The expression you provided is:

\[
\cosh(x) \cdot (-\sinh(x)) = -\cosh(x) \sinh(x)
\]

Using the identity for hyperbolic functions:
\[
\frac{d}{dx}(\cosh(x)) = \sinh(x) \quad \text{and} \quad \frac{d}{dx}(\sinh(x)) = \cosh(x),
\]
this expression is simply the product of the hyperbolic cosine and the hyperbolic sine, with a negative sign.

However, there is no immediate simplification without more context, but this product frequently appears in calculus or differential equations when dealing with hyperbolic functions.

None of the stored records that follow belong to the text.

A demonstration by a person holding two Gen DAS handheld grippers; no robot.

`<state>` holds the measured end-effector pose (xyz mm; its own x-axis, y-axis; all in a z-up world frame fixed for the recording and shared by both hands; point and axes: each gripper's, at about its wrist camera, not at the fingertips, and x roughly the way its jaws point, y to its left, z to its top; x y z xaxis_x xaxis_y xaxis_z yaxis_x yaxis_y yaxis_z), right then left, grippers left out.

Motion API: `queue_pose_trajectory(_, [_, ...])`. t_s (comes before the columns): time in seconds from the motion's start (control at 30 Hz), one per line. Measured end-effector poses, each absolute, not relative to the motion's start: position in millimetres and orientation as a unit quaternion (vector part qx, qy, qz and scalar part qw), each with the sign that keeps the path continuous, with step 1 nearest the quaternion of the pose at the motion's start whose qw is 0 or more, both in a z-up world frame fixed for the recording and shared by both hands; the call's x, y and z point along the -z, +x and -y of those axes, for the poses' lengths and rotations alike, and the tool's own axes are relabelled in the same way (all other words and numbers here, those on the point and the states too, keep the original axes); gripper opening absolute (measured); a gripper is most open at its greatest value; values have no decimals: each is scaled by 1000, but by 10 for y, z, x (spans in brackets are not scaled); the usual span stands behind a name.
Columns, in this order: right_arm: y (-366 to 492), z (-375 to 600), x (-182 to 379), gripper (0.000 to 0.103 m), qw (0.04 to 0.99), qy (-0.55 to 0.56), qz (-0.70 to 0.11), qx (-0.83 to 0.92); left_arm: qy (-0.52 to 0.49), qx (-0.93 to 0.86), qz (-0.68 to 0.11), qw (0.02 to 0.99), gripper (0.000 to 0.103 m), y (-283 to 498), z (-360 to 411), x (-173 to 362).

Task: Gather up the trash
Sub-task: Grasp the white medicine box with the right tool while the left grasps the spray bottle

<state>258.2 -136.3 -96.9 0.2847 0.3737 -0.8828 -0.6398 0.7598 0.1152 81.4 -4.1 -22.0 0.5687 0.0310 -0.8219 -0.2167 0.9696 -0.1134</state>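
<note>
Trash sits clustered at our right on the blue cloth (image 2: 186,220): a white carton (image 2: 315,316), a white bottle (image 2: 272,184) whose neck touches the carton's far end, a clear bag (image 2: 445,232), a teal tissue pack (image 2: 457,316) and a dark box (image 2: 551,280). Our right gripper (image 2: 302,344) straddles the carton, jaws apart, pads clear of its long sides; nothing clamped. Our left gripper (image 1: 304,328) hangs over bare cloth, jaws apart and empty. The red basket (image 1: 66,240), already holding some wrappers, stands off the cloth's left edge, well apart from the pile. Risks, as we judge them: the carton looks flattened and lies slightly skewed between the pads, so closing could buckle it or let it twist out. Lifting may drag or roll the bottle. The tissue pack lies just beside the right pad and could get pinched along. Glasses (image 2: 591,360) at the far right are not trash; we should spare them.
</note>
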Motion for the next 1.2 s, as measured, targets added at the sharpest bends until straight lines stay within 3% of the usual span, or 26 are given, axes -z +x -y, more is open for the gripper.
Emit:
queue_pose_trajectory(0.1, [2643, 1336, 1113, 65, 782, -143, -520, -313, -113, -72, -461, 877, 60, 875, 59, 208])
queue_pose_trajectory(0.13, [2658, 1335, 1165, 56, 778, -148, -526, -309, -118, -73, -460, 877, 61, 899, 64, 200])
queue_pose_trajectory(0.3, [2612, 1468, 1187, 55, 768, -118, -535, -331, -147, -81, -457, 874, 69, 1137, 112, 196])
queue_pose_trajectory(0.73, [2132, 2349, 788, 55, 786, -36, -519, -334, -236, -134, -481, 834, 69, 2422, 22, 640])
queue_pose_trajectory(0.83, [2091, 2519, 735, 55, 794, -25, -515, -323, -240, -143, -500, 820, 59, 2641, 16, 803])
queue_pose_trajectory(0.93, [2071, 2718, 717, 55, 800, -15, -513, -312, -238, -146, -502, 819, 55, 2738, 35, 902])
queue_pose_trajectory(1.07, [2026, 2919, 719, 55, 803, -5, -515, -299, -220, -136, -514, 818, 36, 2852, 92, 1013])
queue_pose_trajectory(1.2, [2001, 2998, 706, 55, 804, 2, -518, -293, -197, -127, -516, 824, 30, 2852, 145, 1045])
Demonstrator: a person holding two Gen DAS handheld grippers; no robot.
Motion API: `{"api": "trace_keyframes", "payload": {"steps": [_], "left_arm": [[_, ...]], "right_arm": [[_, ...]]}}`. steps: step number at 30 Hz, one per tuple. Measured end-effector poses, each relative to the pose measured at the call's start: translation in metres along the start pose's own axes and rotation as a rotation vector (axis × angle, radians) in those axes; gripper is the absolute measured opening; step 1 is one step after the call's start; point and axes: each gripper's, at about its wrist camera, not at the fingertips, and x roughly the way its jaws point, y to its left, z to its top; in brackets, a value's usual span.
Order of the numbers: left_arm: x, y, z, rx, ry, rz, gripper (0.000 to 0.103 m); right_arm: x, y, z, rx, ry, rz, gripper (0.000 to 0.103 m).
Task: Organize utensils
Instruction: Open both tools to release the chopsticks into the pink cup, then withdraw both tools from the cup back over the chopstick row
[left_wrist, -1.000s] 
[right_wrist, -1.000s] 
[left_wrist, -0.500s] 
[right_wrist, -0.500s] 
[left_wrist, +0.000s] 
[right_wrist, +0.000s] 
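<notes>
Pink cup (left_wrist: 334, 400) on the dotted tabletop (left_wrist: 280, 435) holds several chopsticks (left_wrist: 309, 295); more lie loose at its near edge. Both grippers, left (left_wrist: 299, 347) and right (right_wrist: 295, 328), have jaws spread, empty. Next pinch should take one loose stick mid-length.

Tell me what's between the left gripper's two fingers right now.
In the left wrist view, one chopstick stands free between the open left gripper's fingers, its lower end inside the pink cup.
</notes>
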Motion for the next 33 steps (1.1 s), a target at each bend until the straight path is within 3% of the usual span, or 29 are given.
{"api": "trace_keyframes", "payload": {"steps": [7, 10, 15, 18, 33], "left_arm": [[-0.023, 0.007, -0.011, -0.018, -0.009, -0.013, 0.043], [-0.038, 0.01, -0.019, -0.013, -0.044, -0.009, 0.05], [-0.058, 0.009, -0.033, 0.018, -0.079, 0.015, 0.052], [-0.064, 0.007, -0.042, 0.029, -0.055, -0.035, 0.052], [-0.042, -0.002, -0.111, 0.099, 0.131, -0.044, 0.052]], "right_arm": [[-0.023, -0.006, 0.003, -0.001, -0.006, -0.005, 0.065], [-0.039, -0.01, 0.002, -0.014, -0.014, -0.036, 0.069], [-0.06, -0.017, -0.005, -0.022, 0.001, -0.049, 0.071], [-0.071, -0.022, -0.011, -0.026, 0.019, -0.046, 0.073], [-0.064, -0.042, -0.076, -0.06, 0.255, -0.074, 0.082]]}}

Would you like me to explore this further with specific applications or interpretations?

### Relative questions:
1. What is the relationship between hyperbolic functions and exponential functions?
2. How would the expression change if you took the derivative or integral of it?
3. Can this expression represent any physical phenomena in physics or engineering?
4. What is the significance of hyperbolic functions in solving differential equations?
5. How does this compare to the trigonometric sine and cosine functions?

### Tip:
Hyperbolic functions like \(\sinh(x)\) and \(\cosh(x)\) are closely related to exponential functions and play a major role in describing certain types of curves, such as catenaries.

Explore the detailed analysis of the expression cosh(x) * -sinh(x), commonly encountered in calculus and differential equations. Learn about hyperbolic functions, their relationship to derivatives, and their application in solving real-world problems. Suitable for students in Grades 11-12 and college-level calculus.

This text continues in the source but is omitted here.